Applying the factors set forth in 18 U.S.C. § 3142(g), the Court concludes that there are no conditions of release that will reasonably assure the appearance of Defendant. Defendant is a citizen of Mexico, and an individual who most recently entered the United States unlawfully and resided in another district (Western District of Washington). Govt. Ex. 4 p. 2; 18 U.S.C. § 3142(g) (2014). According to the testimony of Supervisory Agent Watts, Defendant has been removed to Mexico six times, from three different states: Arizona, California, and Texas. These removals occurred in September 1996, February 1998, August 2000, March 2003, August 2013, and November 2013. The two 2013 removals took place months after Defendant's apprehension, conviction, and incarceration for illegal entry in the District of Arizona. Govt. Ex. 1 (stating that Defendant was convicted on March 13, 2013). This was his second conviction for illegal entry in federal court. See Govt. Ex. 2. This history indicates that Defendant has established a pattern of ignoring the immigration laws of the United States and an ability to avoid detection while doing so.

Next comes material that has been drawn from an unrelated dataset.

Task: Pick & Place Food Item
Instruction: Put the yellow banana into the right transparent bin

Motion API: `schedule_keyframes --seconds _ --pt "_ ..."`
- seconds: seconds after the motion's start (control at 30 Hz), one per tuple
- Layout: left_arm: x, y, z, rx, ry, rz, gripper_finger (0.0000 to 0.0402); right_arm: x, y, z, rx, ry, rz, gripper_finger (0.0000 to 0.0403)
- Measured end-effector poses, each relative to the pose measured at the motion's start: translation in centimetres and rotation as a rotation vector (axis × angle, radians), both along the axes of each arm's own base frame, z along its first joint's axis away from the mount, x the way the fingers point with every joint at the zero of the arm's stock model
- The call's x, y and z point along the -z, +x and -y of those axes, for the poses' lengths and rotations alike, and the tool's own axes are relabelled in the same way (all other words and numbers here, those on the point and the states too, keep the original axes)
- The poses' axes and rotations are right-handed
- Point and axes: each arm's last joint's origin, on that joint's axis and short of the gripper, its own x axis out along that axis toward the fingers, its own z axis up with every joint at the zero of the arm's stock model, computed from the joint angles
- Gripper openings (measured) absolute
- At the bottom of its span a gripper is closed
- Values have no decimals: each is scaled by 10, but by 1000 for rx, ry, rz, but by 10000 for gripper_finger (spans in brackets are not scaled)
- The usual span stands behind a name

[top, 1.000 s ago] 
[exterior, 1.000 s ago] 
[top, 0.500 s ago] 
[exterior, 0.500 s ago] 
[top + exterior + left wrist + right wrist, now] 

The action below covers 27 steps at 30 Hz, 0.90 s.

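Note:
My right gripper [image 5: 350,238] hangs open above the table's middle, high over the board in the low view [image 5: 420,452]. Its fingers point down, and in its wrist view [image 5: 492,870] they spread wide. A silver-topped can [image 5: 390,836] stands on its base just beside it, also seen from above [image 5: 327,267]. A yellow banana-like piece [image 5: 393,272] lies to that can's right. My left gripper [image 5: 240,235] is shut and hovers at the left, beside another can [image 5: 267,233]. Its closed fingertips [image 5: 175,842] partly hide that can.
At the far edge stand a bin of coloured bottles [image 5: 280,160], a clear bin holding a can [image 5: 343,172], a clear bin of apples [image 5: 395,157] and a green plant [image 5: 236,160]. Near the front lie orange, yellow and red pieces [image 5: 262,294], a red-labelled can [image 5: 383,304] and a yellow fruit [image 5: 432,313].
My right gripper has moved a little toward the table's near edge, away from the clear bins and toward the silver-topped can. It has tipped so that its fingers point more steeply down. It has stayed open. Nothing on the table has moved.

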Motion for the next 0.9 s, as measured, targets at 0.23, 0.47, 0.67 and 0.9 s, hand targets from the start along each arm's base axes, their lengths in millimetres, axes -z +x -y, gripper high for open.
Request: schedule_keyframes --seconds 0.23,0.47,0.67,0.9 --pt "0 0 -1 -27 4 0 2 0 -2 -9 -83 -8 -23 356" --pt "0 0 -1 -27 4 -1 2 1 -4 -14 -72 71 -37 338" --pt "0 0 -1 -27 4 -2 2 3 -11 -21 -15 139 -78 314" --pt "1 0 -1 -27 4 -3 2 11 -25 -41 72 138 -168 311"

Other factors favor detention. Defendant owns no property here. He cannot maintain lawful employment because of his alien status. He has documented contact with multiple states. The case against Defendant is very strong since there is evidence that he has been previously deported on multiple occasions. Also, the risk that he will flee is heightened by the potential sentence in this case - up to ten years if convicted. United States v. Townsend, 897 F.2d 989, 995 (9th Cir. 1990) (holding that "[c]onsideration of the nature of the offenses charged involves consideration of the penalties").

These factors alone justify detention, even without consideration of the ICE detainer and Defendant's likely, imminent removal. However, this conclusion is bolstered upon considering the ICE detainer and Defendant's likely, imminent removal. If released, Defendant would be immediately detained, removed by ICE within weeks, and unavailable for his criminal court hearings.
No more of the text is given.